Required work — The entries below are to be written out exactly, with no images included.

Stored items:
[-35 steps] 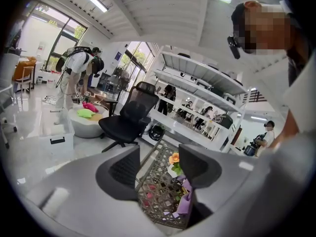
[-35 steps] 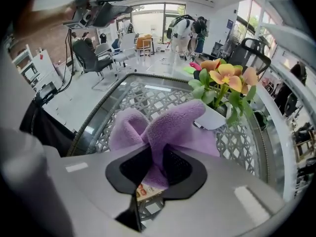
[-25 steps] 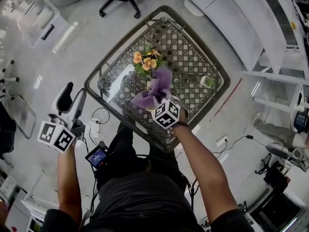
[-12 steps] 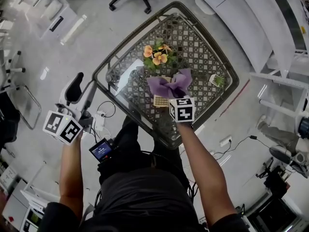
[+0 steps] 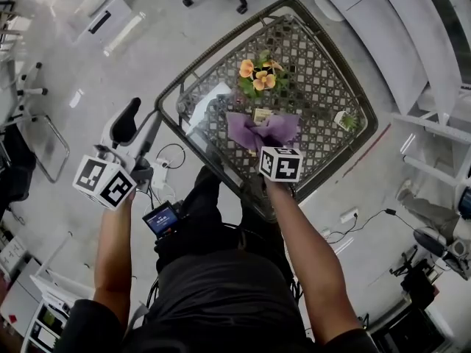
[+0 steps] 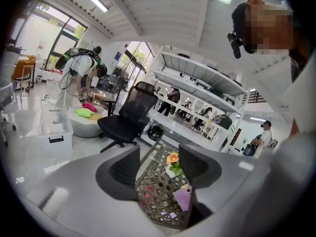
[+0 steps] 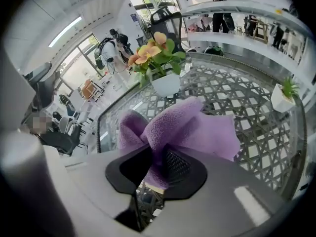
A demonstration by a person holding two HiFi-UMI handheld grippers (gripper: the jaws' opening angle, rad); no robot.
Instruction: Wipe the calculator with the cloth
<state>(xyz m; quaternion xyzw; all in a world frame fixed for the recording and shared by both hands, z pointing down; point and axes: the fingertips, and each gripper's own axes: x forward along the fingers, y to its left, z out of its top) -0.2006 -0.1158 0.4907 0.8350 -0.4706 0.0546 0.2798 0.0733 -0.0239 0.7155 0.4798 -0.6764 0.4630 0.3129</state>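
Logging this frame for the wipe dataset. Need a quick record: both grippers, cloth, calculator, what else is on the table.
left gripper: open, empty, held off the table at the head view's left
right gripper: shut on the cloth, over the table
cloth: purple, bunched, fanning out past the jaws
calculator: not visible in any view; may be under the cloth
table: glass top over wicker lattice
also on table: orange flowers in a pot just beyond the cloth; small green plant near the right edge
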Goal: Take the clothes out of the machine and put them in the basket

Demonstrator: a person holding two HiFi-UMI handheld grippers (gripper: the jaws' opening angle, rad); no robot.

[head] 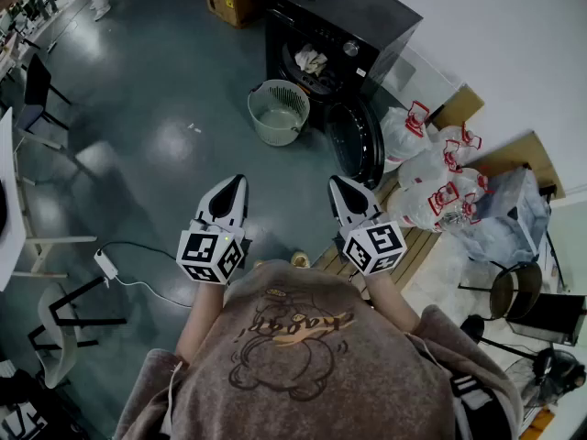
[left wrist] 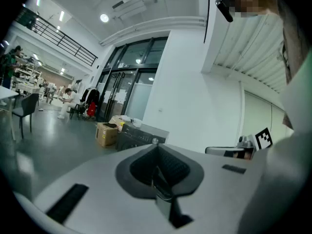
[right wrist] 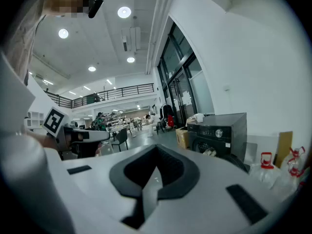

Result of the exercise —
[-35 steps] 
[-35 steps] 
[-25 steps] 
[-12 steps] 
[+0 steps] 
[+0 steps] 
[+0 steps] 
A demonstration by a person holding two HiFi-UMI handheld grippers (gripper: the jaws' opening angle, rad); no robot.
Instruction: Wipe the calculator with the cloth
<state>(xyz m; quaternion xyzw; all in a world frame fixed for the recording and shared by both hands, z pointing down; point and axes: the fingertips, and each gripper's own axes: x forward along the fingers, y to its left, z out of its top) -0.2006 -0.1158 0.4907 0.8350 -0.4706 0.0546 0.2798 0.0733 -0.0239 0.7155 0.4798 -0.6764 0.4630 0.3129</state>
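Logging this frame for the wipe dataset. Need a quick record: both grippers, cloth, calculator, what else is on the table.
left gripper: open, empty, held off the table at the head view's left
right gripper: shut on the cloth, over the table
cloth: purple, bunched, fanning out past the jaws
calculator: not visible in any view; may be under the cloth
table: glass top over wicker lattice
also on table: orange flowers in a pot just beyond the cloth; small green plant near the right edge
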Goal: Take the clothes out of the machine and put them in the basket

Demonstrator: a person holding two HiFi-UMI handheld grippers (gripper: the jaws' opening angle, rad); no robot.

[head] 
[left wrist] 
[right wrist] 

This answer is complete.